Feng Xin ise onun bu tuhaf davranışını hiç fark etmemişti ve bahsedilen tüm bu suçlamaları duyunca, düşünmeden yorum yapmıştı. “Anlıyorum, efendisi sahiden boş herifin teki, hizmetçisinin isyan etmesine şaşmamalı.”
Hiçbir şey kastetmemişti ama Xie Lian’ın kalbi sıkıştı ve HongJing’i daha da sıkı tuttu.
Tüm bunların ardından, HongJing satılmış ve en sonunda ellerine biraz para geçmişti. Hemen doktor olup olmadığını sorgulamış ve yanlarında on farklı ilaçlarla geri dönüş yoluna geçmişlerdi.
Kanlı öksürme semptomuna iyi gelen ilaçlar pahalıydı ve çok kaliteli olmaları gerekiyordu. Sadece bir iki paket ilaçla birkaç güne iyileşme gibi bir durum söz konusu değildi ve iyileştikten sonra da kişinin dikkatli bir şekilde gözlenmesi gerekiyordu. O akşam Feng Xin birkaç deste ilacı çıkardı ve kulübenin dışında pişirmeye başladı, yırtık bir yelpazeyle alevleri körüklüyordu. Xie Lian’a gelince, bir kez daha evdeki tüm rafları ve sandıkları karıştırmıştı. Bir süre sonra en sonunda yumuşak, ışıldayan bir altın kemer buldu.
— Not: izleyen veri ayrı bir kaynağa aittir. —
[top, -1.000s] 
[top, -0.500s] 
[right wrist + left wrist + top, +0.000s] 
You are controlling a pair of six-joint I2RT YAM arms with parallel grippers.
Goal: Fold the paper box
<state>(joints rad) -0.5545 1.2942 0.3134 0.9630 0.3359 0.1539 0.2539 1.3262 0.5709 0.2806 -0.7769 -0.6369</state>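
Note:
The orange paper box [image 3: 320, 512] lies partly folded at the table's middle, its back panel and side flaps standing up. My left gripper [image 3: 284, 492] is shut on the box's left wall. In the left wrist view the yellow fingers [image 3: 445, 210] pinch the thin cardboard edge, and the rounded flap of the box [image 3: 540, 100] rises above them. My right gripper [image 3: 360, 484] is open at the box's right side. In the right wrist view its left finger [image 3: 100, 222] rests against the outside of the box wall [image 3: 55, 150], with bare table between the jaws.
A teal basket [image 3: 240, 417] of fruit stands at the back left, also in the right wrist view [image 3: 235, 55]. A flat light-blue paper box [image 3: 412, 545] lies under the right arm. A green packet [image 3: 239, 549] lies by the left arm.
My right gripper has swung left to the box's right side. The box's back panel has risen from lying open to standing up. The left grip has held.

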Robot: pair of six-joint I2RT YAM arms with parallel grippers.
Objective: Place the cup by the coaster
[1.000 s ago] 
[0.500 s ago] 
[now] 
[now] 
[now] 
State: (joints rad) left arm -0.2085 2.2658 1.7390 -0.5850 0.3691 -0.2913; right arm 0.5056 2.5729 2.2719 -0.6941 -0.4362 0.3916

Normalde Xie Lian’ın bir sürü altın kemeri vardı, ama onlar da kutsal kılıçlarla aynı sonu paylaşmış, satılmışlardı. Artık elinde sadece bu kalmıştı ve Xie Lian’ın esas planı onu bir hatıra olarak saklamaktı. Ama şimdi, başka bir sebeple kullanmaya karar vermişti.
Tesadüfen Feng Xin başını kaldırarak ona baktı. “Ekselansları, kemer neden elinde? Onu da satmayı düşünmüyorsun değil mi?”
Ancak Xie Lian’ın yanına gelerek kemeri ona uzattı
Bunu görünce Feng Xin’in gözleri yerinden fırladı, çok şaşkındı. “…Ne diye bana veriyorsun??? Ekselansları, biraz önce sandığı kapatırken beynini de kapatmadın değil mi???”
“…” Ancak o zaman Xie Lian’ın aklına Üst Cennette altın kemerin özel bir anlamı olduğu geldi, ve yüzü karardı. “Çok fazla düşünüyorsun, öyle bir şey kastetmiyorum. Al sadece, bir parça altın işte!”
Ardından ona itti. Feng Xin boynunun etrafındaki altın kemere ters ters baktı. “Hayır. Yine de bana neden durup dururken altın verdiğini söylemen gerek?”
“Bunca zamandır sana biriken borçlarımın bir parçası olarak görebilirsin.” Dedi Xie Lian.
Feng Xin’in kafası karışmıştı. “Hayır, ama. Nereden çıktı şimdi? Neden böyle bir zamanda bana ödeme yapıyorsun? Bunu gidip rehin verip ve Majestelerine ilaç alabilirsin. Ya da tuta da bilirsin. Sende kalsın. Bu sadece cennet mensuplarının sahip olabileceği bir şey.”